To do —
Start at the line with "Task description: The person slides" in the records below, stop at the line with "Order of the", and return every line in that span exactly, the two end lines included.

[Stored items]
• • • • •

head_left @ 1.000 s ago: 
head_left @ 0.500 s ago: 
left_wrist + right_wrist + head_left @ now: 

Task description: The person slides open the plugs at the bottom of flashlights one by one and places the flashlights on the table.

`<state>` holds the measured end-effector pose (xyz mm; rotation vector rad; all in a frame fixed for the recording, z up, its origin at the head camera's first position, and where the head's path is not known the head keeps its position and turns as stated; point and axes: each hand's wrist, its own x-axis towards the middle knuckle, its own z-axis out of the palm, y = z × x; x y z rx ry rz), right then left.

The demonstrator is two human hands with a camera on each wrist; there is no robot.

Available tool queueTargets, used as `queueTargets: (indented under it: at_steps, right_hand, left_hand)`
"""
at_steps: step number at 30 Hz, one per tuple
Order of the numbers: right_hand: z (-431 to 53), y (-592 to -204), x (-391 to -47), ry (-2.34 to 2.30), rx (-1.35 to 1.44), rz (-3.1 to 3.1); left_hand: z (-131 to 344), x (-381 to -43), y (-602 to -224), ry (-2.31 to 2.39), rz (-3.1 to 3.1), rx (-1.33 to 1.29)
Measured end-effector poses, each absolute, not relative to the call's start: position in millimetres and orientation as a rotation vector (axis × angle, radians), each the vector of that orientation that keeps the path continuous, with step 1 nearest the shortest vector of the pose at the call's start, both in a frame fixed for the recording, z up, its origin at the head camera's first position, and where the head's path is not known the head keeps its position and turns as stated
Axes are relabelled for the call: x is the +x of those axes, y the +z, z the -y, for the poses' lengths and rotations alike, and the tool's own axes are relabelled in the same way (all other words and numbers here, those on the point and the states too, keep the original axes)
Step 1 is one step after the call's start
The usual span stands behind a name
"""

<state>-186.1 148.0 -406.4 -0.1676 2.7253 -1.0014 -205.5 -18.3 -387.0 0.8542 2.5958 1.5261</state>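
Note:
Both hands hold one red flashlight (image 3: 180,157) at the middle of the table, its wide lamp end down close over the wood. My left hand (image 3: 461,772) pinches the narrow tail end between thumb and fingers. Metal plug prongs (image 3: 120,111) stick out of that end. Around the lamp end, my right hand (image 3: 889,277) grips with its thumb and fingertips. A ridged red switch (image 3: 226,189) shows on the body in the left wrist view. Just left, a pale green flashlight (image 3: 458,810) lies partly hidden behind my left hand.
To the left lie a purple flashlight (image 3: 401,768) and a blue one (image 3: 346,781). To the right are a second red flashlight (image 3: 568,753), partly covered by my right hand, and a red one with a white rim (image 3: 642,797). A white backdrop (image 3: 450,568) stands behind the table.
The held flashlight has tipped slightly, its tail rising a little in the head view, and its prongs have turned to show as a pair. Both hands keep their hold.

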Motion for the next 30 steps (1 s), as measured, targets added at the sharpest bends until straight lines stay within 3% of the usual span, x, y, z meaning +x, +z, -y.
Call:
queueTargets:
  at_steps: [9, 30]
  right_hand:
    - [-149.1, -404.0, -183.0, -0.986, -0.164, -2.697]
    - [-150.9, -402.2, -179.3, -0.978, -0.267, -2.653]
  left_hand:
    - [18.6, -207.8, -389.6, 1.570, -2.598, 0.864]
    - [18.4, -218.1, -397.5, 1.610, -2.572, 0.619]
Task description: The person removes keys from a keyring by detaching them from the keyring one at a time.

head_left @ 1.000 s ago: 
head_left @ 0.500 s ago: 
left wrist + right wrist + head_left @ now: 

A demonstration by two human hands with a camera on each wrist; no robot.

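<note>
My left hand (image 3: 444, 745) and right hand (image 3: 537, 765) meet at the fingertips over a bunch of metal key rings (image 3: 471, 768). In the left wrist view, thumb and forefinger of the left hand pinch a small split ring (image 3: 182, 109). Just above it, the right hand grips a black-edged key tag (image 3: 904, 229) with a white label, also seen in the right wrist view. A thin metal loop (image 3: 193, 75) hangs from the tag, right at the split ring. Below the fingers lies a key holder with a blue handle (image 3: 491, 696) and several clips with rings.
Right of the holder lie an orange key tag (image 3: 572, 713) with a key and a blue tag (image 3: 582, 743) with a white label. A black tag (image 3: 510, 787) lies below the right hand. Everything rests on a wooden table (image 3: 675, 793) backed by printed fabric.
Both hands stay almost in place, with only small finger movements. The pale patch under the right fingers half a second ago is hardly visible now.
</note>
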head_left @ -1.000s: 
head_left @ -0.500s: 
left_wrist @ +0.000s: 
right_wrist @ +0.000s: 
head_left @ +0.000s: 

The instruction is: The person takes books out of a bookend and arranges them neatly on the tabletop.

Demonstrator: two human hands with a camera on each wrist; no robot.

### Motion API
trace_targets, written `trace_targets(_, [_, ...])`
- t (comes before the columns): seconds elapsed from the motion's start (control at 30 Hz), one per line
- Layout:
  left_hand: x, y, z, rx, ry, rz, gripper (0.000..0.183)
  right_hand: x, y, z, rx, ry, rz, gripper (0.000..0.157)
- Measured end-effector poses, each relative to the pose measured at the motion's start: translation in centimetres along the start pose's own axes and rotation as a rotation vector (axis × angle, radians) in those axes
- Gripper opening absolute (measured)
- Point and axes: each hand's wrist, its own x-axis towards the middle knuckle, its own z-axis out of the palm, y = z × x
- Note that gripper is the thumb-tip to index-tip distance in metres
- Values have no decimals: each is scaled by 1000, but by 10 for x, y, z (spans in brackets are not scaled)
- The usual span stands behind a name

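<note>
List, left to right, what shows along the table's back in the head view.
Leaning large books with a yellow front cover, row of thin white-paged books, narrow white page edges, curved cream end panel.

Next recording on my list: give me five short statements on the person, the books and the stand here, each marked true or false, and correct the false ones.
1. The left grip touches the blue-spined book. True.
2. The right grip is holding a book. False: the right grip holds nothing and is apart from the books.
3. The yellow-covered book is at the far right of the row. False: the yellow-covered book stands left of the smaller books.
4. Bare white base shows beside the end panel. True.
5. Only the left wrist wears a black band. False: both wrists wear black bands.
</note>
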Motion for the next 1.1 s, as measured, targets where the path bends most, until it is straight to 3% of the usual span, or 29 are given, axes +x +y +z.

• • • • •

Result of the exercise —
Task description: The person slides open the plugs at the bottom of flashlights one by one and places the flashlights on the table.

`<state>` holds the measured end-effector pose (xyz mm; rotation vector rad; all in a frame fixed for the recording, z up, its origin at the head camera's first position, and where the head's path is not known the head keeps its position and turns as stated; point and axes: each hand's wrist, its own x-axis towards the middle knuckle, its own z-axis out of the palm, y = z × x; x y z rx ry rz), right then left.

The demonstrator is two human hands with a camera on each wrist; there is no robot.

Available tool queueTargets, used as `queueTargets: (indented under it: at_steps, right_hand, left_hand)`
"""
at_steps: step number at 30 Hz, one per tuple
Order of the numbers: right_hand: z (-431 to 53), y (-592 to -204), x (-391 to -47), ry (-2.34 to 2.30), rx (-1.35 to 1.44), rz (-3.1 to 3.1); left_hand: z (-131 to 344), x (-381 to -43), y (-602 to -224), ry (-2.31 to 2.39), rz (-3.1 to 3.1), rx (-1.33 to 1.29)

The output is complete, and nothing more is needed.